And they all share a curious pattern. Even though the computer can destroy itself without complaint, and even salvage itself for spare parts if matter is scarce, it never seems to exhibit any instability of values.
Only by virtue of action being defined to be the result of non-disturbed calculation, which basically means that brain surgery is prohibited by the problem statement, or otherwise the agent is mistaken about its own nature (i.e. agent’s decision won’t make true the statement that the agent thinks it’d make true). Stability of values is more relevant when you consider replacing algorithms, evaluating expected actions of a different agent.
Well, obviously there has to be some amount of non-disturbed calculation at the start—the AI hardly has much chance if you nuke it while its Python interpreter is still loading up. But the first (and only) action that the AI returns may well result in the construction of another AI that’s better shielded from uncertainty about the universe and shares the same utility function. (For example, our initial AI has no concept of “time”—it outputs a result that’s optimized to work with the starting configuration of the universe as far as it knows—but that second-gen AI will presumably understand time, and other things besides.) I think that’s what will actually happen if you run a machine like the one I described in our world.
ETA. So here’s how you get goal stability: you build a piece of software that can find optima of utility functions, feed it your preferred utility function and your prior about the current state of the universe along with a quined description of the machine itself, give it just-barely-powerful-enough actuators, and make it output one single action. Wham, you’re done.
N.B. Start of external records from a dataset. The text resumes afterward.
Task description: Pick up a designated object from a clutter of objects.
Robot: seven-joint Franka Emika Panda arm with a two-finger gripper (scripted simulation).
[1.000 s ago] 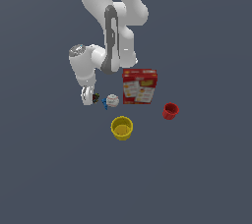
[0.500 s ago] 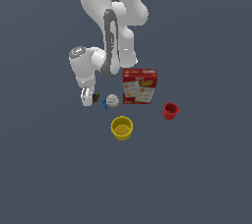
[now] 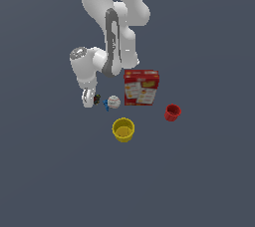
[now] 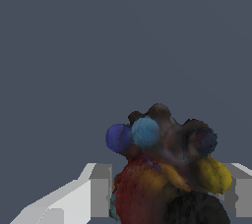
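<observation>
Right, we've got the gripper (image 3: 92, 100) down at the floor on the exterior view's left end of the clutter, and the tiny dark lumpy thing (image 3: 97, 98) sits right at its tip. From the wrist camera that lumpy thing (image 4: 165, 169) fills the space between the 2 pale fingers (image 4: 88, 193), blue, yellow, red and black lumps all bulging out, and the pads look pressed against its sides, so we read the claw as clamped on it. Whether it rests on the floor we cannot tell.

Room to move: just beside the gripper, toward the exterior view's right, sits the white ball (image 3: 113, 102) with its blue bit, close but apart. Beyond the ball stands the red-and-white box (image 3: 142, 88), upright. The yellow cup (image 3: 123, 129) sits nearer the camera, clear of the ball, and the red cup (image 3: 172, 112) is well apart on the right. Everything to the exterior view's left of the gripper is bare grey floor.

Hard to make out: in the exterior view the lumpy thing is only a dark speck, half hidden by the white finger. In the wrist view its lower part and both fingers are cut off by the frame edge.
</observation>
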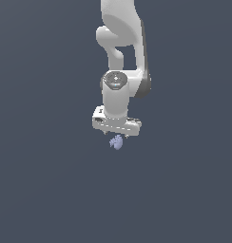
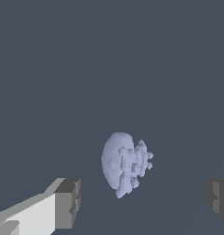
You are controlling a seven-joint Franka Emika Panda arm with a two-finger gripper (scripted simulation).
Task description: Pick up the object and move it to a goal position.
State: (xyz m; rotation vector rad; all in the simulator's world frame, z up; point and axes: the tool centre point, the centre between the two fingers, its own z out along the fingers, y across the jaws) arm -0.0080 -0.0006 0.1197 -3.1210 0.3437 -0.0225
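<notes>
The tool (image 1: 117, 134) hangs from the white arm (image 1: 122, 42) directly over the object (image 1: 117, 142), a small pale lavender-blue lump with a smooth rounded side and a ridged, shell-like side. In the exterior view the object sits just beneath the tool's underside, near its middle. In the wrist view the object (image 2: 125, 163) lies between the two grey fingertips (image 2: 68, 202), which stand wide apart with clear gaps on both sides; the tool is spread and pinching nothing.

The step in hand looks like the final descent before the grasp. To do it well, the arm should come straight down, keeping the object midway between the fingertips so that both pads meet it together and neither pushes it sideways. The lump's uneven ridges suggest it could twist or slip under a lopsided squeeze, so closing slowly across its fuller, rounded body seems wiser than catching the frilled edge. Whether the fingertips are low enough yet cannot be told.
</notes>
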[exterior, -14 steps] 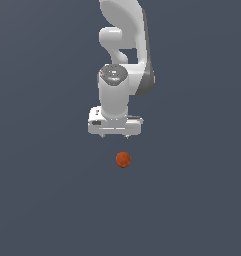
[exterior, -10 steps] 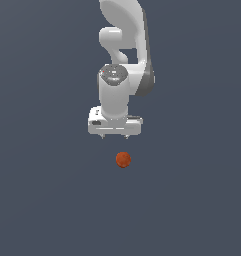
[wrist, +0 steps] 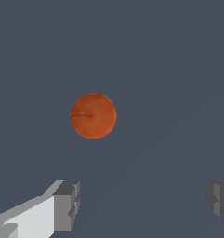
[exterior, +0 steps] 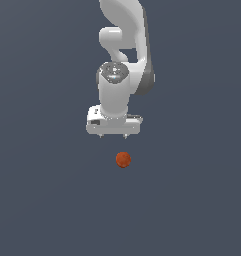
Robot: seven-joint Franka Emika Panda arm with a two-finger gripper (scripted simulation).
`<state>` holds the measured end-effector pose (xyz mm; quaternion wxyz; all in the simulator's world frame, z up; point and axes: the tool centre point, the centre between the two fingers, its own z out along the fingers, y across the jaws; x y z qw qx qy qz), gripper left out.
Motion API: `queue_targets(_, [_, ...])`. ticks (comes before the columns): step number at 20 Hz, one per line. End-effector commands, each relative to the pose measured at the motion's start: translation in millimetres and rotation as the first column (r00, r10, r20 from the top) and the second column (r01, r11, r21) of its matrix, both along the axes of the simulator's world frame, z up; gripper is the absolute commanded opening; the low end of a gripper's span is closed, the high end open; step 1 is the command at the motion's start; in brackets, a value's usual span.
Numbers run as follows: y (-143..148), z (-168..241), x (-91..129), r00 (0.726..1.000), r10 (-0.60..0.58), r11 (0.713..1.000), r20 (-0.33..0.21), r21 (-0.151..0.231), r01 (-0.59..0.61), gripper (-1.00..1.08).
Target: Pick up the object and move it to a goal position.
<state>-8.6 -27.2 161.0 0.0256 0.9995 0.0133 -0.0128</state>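
Note:
A small orange-red ball [exterior: 123, 159] lies on the flat grey floor, just in front of the arm in the exterior view. It also shows in the wrist view [wrist: 93, 115], mottled, with a dark streak. My white gripper [exterior: 113, 136] hangs above and behind the ball, apart from it. Its jaws are spread wide and hold nothing. In the wrist view the two grey fingertips [wrist: 67, 206] stand far apart, and the ball lies beyond them, nearer to one of them.
The floor [exterior: 192, 200] is a plain dark grey-blue surface. The white arm [exterior: 123, 45] rises behind the gripper. No other objects show.
The gripper has shifted very slightly. The ball has not moved.

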Motion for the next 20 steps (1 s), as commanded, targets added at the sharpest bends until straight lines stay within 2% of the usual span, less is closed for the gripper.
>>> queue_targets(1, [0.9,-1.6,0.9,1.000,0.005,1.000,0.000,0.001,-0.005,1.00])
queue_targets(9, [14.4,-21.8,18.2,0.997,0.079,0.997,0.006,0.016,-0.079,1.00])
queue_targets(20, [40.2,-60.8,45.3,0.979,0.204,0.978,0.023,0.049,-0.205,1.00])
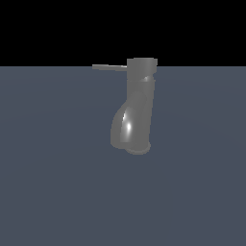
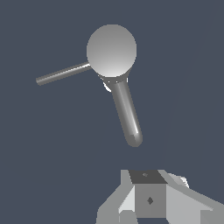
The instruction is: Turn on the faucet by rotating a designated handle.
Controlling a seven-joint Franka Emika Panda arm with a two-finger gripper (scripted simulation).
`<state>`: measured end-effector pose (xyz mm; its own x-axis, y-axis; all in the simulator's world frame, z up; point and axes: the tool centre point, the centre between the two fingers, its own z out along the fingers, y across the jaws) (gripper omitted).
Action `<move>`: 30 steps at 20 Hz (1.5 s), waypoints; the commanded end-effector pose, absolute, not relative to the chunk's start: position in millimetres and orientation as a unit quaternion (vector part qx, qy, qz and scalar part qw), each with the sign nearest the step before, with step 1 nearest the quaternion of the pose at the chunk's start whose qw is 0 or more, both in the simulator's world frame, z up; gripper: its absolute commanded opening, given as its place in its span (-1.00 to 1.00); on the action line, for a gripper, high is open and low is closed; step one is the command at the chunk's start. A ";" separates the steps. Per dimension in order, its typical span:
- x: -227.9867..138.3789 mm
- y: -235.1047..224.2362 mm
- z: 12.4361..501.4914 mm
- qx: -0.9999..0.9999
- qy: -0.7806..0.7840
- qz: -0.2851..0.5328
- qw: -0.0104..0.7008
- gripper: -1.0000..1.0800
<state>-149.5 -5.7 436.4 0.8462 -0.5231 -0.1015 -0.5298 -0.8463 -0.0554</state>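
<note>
A glossy grey faucet [image 1: 134,113] stands upright, mid-scene, on a slate floor [image 1: 53,192]. Its thin handle [image 1: 109,67] juts from the top cap toward nine o'clock, exposed for a sideways push. The gripper [image 2: 149,197] hovers overhead, touching nothing; I cannot tell its finger spacing

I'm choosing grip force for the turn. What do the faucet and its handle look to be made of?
Faucet: apparently polished grey metal, given the bright highlight on its bulging lower end. Handle: a thin rod in the same grey, probably metal too, with a duller sheen. Being a render, that is only appearance.
</note>
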 end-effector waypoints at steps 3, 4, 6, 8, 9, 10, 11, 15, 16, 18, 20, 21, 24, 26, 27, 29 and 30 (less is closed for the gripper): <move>-129.1 -1.5 427.9 -0.943 0.328 0.044 0.041 -1.00; -124.6 -0.5 425.9 -0.939 0.340 0.044 0.041 -1.00; -115.8 1.5 421.6 -0.930 0.363 0.045 0.041 -1.00; -107.0 3.5 417.2 -0.921 0.386 0.046 0.040 -1.00; -102.7 4.5 414.9 -0.916 0.397 0.046 0.040 -1.00; -98.3 5.6 412.5 -0.911 0.409 0.046 0.039 -1.00; -94.0 6.7 410.1 -0.905 0.420 0.046 0.039 -1.00; -76.9 11.1 399.9 -0.883 0.465 0.047 0.036 -1.00; -72.6 12.2 397.3 -0.877 0.476 0.047 0.035 -1.00; -64.3 14.6 391.8 -0.865 0.498 0.047 0.033 -1.00; -56.0 17.0 386.2 -0.853 0.520 0.046 0.031 -1.00; -51.9 18.2 383.3 -0.846 0.530 0.046 0.030 -1.00; -39.8 21.9 374.4 -0.826 0.562 0.044 0.027 -1.00; -31.8 24.5 368.3 -0.811 0.582 0.043 0.025 -1.00; -27.9 25.8 365.2 -0.804 0.592 0.042 0.024 -1.00; -20.1 28.4 358.9 -0.789 0.612 0.040 0.021 -1.00; -16.3 29.8 355.6 -0.782 0.622 0.039 0.020 -1.00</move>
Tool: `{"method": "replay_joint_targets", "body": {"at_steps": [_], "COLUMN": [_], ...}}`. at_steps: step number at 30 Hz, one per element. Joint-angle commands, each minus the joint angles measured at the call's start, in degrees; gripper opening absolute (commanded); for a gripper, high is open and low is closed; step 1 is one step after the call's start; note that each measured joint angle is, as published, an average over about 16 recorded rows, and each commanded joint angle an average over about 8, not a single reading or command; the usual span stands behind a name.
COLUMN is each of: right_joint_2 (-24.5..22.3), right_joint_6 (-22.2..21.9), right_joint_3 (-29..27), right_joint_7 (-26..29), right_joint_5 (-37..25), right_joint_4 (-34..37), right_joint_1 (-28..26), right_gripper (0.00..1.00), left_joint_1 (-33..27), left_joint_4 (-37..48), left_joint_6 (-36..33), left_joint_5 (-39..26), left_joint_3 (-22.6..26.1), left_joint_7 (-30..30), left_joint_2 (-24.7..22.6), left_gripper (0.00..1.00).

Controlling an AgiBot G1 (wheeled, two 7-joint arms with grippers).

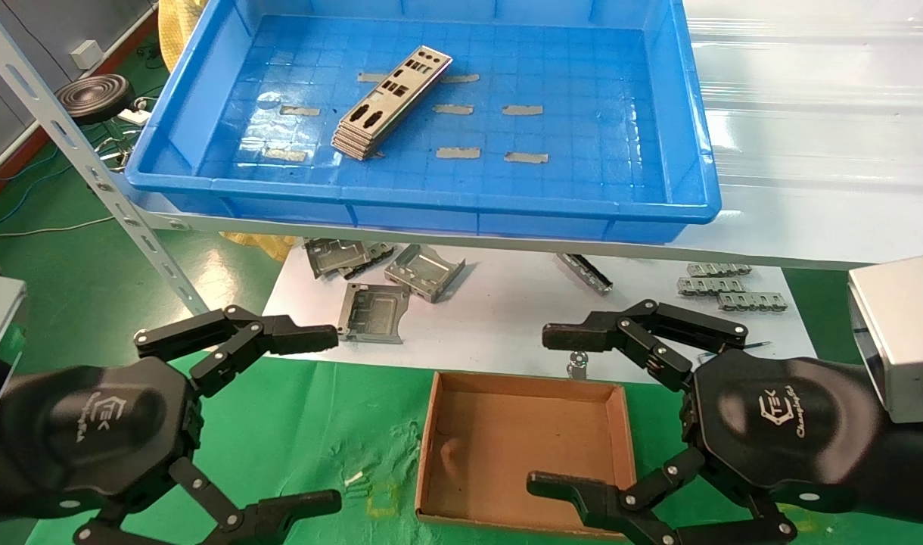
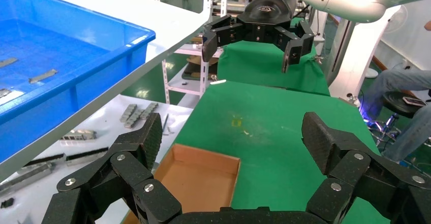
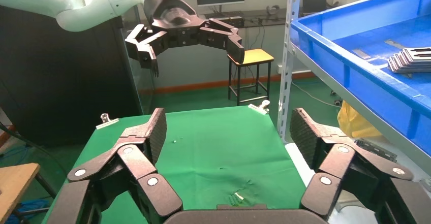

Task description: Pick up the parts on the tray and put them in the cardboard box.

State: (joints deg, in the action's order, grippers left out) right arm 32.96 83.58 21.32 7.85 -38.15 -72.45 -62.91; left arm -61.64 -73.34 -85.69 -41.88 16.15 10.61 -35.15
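A stack of thin silver parts lies tilted in the left middle of the blue tray on the upper shelf. In the right wrist view the same parts show inside the tray. The brown cardboard box sits empty on the green cloth between both arms, also seen in the left wrist view. My left gripper hovers open to the left of the box, nothing in it. My right gripper is open over the box's right side, also holding nothing.
Bent grey brackets and small ridged metal strips lie on a white sheet under the shelf. Grey tape strips dot the tray floor. A slanted perforated shelf post stands at the left.
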Motion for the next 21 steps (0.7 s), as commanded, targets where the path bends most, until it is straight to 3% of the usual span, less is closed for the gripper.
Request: {"method": "replay_joint_targets", "body": {"at_steps": [1,21], "right_joint_2": [0.0,0.0], "right_joint_6": [0.0,0.0], "right_joint_3": [0.0,0.0], "right_joint_7": [0.0,0.0], "right_joint_5": [0.0,0.0], "right_joint_4": [0.0,0.0], "right_joint_1": [0.0,0.0], "right_gripper": [0.00,0.00], "left_joint_1": [0.0,0.0], "left_joint_4": [0.0,0.0], "left_joint_6": [0.0,0.0], "left_joint_5": [0.0,0.0], "left_joint_3": [0.0,0.0], "left_joint_7": [0.0,0.0], "left_joint_2": [0.0,0.0], "left_gripper": [1.00,1.00]}}
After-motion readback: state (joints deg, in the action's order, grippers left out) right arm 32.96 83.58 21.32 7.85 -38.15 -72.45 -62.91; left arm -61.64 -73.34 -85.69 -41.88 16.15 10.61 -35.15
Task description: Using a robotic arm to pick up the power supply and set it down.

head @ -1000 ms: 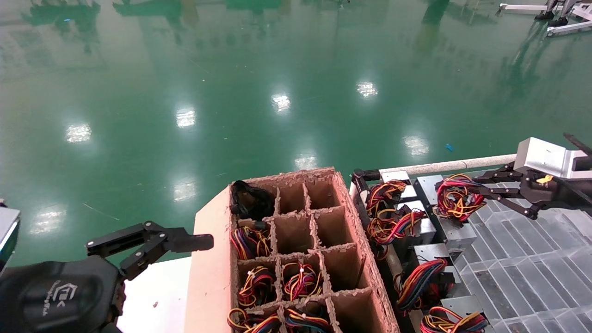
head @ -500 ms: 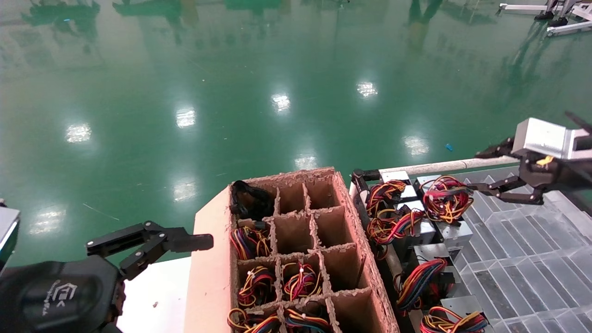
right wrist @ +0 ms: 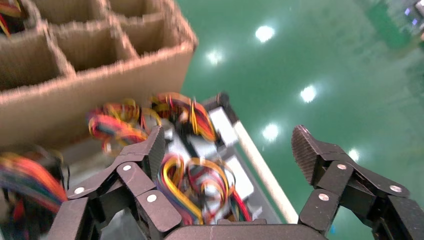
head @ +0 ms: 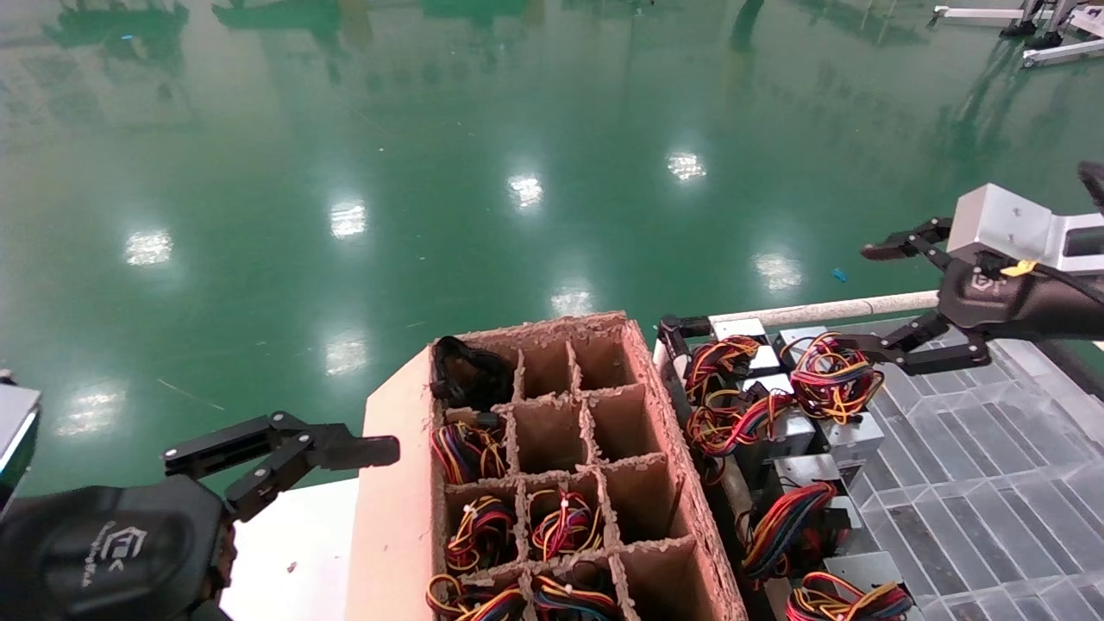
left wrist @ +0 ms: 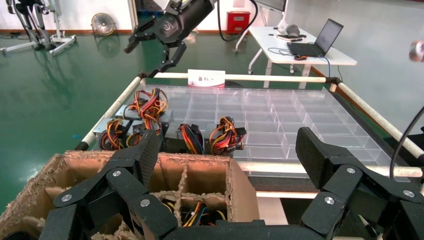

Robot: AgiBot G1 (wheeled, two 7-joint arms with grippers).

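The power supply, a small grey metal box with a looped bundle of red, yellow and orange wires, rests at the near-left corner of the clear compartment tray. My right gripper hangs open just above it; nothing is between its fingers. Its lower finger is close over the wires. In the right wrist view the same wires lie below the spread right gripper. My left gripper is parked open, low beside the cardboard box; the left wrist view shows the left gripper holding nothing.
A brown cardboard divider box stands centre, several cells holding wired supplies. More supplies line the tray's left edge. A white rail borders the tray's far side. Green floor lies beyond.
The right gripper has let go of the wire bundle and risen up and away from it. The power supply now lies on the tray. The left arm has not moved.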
More generally, you can think of AI as a one-decision construction, that never observes anything and just outputs a program that is to be run next. It’s up to AI to design a good next program, while you, as AI’s designer, only need to make sure that AI constructs a highly optimized next program, while running on protected hardware. This way, knowledge of physics or physical protection of AI’s hardware or self-modification is not your problem, it’s AI’s.
The problem with this plan is that your AI needs to be able not just to construct an optimized next program, it needs to be able to construct a next program that is optimized enough, and it is you that must make sure that it’s possible. If you know that your AI is strong enough, then you’re done, but you generally don’t, and if your AI constructs a slightly suboptimal successor, and that successor does something a little bit stupid as well, so on it goes and by the trillionths step the world dies (if not just the AI).
Which is why it’s a good idea to not just say that AI is to do something optimized, but to have a more detailed idea about what exactly it could do, so that you can make sure it’s headed in the right direction without deviating from the goal. This is the problem of stable goal systems.
Your CA setup does nothing of the sort, and so makes no guarantees. The program is vulnerable not just while it’s loading.
All very good points. I completely agree. But I don’t yet know how to approach the harder problem you state. If physics is known perfectly and the initial AI uses a proof checker, we’re done, because math stays true even after a trillion steps. But unknown physics could always turn out to be malicious in exactly the right way to screw up everything.
If physics is known perfectly and the first generation uses a proof checker to create the second, we’re done.
No, since you still run the risk of tiling the future with problem-solving machinery of no terminal value that never actually decides (and kills everyone in the process; it might even come to a good decision afterwards, but it’ll be too late for some of us—the Friendly AI of Doom that visibly only cares about Friendliness staying provable and not people, because it’s not yet ready to make a Friendly decision).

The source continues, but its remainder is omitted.